Work to be completed:
Set down each line of the material that follows exactly, and leave its pictures out.

Given material:
══════

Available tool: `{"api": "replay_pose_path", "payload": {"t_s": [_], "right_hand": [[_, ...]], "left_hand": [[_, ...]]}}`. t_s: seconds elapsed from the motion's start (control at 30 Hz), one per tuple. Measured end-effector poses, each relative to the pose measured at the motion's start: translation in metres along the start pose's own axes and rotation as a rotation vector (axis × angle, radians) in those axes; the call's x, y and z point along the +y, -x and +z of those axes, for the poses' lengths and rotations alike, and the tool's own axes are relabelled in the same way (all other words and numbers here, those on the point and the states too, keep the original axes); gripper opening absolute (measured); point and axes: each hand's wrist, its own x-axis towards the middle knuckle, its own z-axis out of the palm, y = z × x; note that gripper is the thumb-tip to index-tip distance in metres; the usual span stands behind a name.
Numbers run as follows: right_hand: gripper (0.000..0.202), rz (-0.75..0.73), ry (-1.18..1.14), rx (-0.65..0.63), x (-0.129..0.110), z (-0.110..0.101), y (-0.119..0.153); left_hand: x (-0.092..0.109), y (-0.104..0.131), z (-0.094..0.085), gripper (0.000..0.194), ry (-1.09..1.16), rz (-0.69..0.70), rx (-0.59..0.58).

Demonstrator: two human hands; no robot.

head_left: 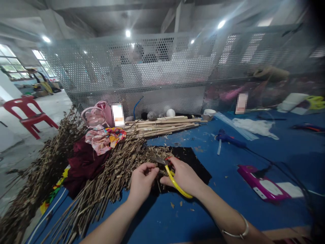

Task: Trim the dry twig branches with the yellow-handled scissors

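Observation:
My right hand is closed on a pair of scissors with yellow handles. Their dark blades point left, over cut bits of dried stem. Just left of the blades, my left hand is closed, thumb and fingertips pinched together; what lies in the pinch is too small to make out. Beneath both hands a black cloth carries short brown pieces. A big heap of dried twiggy stems spreads beside my left hand and runs down to the lower left.
Wooden sticks lie along the back near a perforated metal screen. A blue glue gun and a magenta power strip with cords sit to the right on the blue table. Maroon cloth and a pink bag are left.

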Motion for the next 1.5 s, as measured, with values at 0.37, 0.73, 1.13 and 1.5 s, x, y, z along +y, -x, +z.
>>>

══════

Answer to this problem:
Available tool: `{"api": "replay_pose_path", "payload": {"t_s": [_], "right_hand": [[_, ...]], "left_hand": [[_, ...]]}}`. t_s: seconds elapsed from the motion's start (control at 30 Hz), one per tuple. Measured end-effector poses, each relative to the pose measured at the motion's start: translation in metres along the start pose's own axes and rotation as a rotation vector (axis × angle, radians) in those axes; the call's x, y and z point along the +y, -x and +z of those axes, for the poses' lengths and rotations alike, and the tool's own axes are relabelled in the same way (all other words and numbers here, those on the point and the states too, keep the original axes); gripper opening absolute (measured); point and axes: each hand's wrist, its own x-axis towards the middle knuckle, its own z-axis out of the palm, y = z × x; note that gripper is the thumb-tip to index-tip distance in metres; the usual span stands behind a name.
Numbers run as follows: right_hand: gripper (0.000..0.202), rz (-0.75..0.73), ry (-1.18..1.14), rx (-0.65..0.63), x (-0.129..0.110), z (-0.110..0.101), y (-0.119..0.153); left_hand: x (-0.092..0.109), y (-0.104..0.131), z (-0.094..0.085), gripper (0.000..0.194), ry (-1.09..1.16), rz (-0.69..0.70), rx (-0.59..0.58).

Demonstrator: two human hands; no robot.

head_left: 

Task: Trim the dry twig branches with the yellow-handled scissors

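Observation:
My right hand is closed on a pair of scissors with yellow handles. Their dark blades point left, over cut bits of dried stem. Just left of the blades, my left hand is closed, thumb and fingertips pinched together; what lies in the pinch is too small to make out. Beneath both hands a black cloth carries short brown pieces. A big heap of dried twiggy stems spreads beside my left hand and runs down to the lower left.
Wooden sticks lie along the back near a perforated metal screen. A blue glue gun and a magenta power strip with cords sit to the right on the blue table. Maroon cloth and a pink bag are left.
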
Motion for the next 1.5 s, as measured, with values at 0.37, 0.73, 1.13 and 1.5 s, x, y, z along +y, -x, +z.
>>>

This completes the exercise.